*Action item*: What is the number of lines in these records with "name" in them? Answer with that number only.

======== Material provided ========

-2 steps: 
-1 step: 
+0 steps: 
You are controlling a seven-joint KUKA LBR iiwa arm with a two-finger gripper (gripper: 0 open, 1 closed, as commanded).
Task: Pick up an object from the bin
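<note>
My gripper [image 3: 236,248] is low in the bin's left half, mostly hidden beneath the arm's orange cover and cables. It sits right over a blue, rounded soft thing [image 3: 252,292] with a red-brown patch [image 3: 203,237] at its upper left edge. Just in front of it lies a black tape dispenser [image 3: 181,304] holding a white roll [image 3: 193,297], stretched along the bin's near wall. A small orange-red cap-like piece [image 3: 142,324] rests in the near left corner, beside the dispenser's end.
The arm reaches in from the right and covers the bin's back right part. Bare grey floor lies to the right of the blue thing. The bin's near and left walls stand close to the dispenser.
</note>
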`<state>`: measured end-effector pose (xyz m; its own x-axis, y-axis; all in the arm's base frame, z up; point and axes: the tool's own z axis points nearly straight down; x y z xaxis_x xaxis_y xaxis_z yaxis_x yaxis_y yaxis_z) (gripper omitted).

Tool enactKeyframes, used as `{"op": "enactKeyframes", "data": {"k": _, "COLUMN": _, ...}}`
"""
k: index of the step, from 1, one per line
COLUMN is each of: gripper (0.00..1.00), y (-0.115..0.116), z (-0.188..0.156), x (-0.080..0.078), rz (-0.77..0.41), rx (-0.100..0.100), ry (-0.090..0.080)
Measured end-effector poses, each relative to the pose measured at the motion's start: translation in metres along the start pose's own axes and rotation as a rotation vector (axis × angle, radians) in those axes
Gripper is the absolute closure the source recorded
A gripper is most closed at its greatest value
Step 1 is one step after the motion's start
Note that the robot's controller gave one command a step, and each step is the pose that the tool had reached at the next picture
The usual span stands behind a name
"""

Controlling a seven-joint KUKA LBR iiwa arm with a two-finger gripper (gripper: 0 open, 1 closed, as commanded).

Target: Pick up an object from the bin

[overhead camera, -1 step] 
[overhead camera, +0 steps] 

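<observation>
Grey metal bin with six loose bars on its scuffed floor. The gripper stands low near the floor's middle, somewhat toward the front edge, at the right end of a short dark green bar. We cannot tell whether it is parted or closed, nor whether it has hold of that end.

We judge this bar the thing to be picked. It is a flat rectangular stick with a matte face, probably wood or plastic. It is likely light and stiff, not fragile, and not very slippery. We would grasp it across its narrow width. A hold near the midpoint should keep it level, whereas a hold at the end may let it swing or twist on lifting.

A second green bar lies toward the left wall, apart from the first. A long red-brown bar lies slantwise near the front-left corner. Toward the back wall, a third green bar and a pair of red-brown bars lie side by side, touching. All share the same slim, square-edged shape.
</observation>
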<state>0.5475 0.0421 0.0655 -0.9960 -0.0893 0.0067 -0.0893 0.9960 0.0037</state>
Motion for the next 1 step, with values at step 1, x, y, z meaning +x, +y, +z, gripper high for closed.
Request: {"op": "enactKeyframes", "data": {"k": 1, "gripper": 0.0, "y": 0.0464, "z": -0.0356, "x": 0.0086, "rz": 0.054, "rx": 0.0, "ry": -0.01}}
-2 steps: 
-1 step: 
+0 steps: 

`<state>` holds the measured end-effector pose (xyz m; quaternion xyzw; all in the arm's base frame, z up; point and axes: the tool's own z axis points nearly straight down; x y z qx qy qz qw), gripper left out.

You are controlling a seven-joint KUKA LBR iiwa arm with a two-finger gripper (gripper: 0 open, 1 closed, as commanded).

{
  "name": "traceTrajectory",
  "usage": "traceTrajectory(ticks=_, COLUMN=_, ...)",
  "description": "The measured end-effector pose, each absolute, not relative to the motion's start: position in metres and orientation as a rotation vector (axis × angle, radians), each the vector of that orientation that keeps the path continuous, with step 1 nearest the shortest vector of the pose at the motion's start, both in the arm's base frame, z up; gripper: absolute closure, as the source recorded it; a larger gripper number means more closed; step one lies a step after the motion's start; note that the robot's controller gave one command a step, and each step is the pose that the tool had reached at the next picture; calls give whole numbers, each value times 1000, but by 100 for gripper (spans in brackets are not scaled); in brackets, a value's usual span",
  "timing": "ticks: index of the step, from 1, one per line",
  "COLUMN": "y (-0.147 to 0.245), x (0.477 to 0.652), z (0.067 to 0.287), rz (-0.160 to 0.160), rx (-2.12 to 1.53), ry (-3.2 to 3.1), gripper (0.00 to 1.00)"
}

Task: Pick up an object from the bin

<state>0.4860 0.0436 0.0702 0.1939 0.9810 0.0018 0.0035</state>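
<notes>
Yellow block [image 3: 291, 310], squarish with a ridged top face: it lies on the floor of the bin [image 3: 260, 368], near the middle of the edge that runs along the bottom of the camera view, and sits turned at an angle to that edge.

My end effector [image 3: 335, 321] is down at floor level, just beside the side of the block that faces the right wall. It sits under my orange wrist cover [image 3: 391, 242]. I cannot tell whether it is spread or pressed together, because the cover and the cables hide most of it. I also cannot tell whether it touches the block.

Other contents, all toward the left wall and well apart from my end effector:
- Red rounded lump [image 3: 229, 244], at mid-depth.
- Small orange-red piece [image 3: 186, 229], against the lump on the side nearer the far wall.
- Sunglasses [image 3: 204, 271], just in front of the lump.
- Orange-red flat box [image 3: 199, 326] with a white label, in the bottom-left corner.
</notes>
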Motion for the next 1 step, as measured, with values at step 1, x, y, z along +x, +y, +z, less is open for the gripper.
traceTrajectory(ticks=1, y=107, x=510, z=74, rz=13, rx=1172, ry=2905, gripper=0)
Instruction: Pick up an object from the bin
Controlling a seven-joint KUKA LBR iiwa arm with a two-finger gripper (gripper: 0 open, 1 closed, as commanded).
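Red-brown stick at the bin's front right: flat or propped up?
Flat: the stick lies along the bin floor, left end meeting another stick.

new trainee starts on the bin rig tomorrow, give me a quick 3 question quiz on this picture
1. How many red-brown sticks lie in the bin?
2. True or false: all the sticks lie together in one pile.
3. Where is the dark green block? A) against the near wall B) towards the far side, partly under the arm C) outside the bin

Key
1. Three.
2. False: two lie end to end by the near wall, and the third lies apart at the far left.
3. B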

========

*Output of the exercise*: 2